> **EXERCISE AIM**:
Print the whole listing, character for character.

*** INPUT DATA Section Begins ***

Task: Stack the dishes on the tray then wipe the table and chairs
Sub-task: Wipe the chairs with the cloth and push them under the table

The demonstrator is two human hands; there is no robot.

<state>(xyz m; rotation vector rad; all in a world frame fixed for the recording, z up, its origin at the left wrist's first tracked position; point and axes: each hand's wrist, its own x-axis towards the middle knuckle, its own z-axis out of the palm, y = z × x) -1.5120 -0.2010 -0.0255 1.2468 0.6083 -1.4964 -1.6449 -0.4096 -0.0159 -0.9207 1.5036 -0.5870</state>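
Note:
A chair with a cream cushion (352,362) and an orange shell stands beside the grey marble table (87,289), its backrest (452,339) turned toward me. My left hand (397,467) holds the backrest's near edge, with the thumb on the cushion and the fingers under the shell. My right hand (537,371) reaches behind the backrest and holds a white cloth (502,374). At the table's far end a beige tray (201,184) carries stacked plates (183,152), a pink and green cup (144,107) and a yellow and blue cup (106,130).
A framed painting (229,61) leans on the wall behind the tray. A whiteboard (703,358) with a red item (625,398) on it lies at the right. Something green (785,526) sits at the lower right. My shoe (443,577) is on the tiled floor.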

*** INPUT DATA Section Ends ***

> **EXERCISE SOLUTION**:
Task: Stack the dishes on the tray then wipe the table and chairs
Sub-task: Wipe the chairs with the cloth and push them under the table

The demonstrator is two human hands; there is no robot.

<state>(xyz m; rotation vector rad; all in a world frame fixed for the recording, z up, its origin at the left wrist's first tracked position; point and axes: each hand's wrist, its own x-axis towards the middle knuckle, its own z-axis out of the palm, y = z × x) -1.5120 -0.2010 -0.0255 1.2468 0.6083 -1.4964 -1.6449 -0.4096 -0.0159 -0.9207 1.5036 -0.5870</state>
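Note:
A chair with a cream cushion (352,362) and an orange shell stands beside the grey marble table (87,289), its backrest (452,339) turned toward me. My left hand (397,467) holds the backrest's near edge, with the thumb on the cushion and the fingers under the shell. My right hand (537,371) reaches behind the backrest and holds a white cloth (502,374). At the table's far end a beige tray (201,184) carries stacked plates (183,152), a pink and green cup (144,107) and a yellow and blue cup (106,130).
A framed painting (229,61) leans on the wall behind the tray. A whiteboard (703,358) with a red item (625,398) on it lies at the right. Something green (785,526) sits at the lower right. My shoe (443,577) is on the tiled floor.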

The answer has been given in its entirety.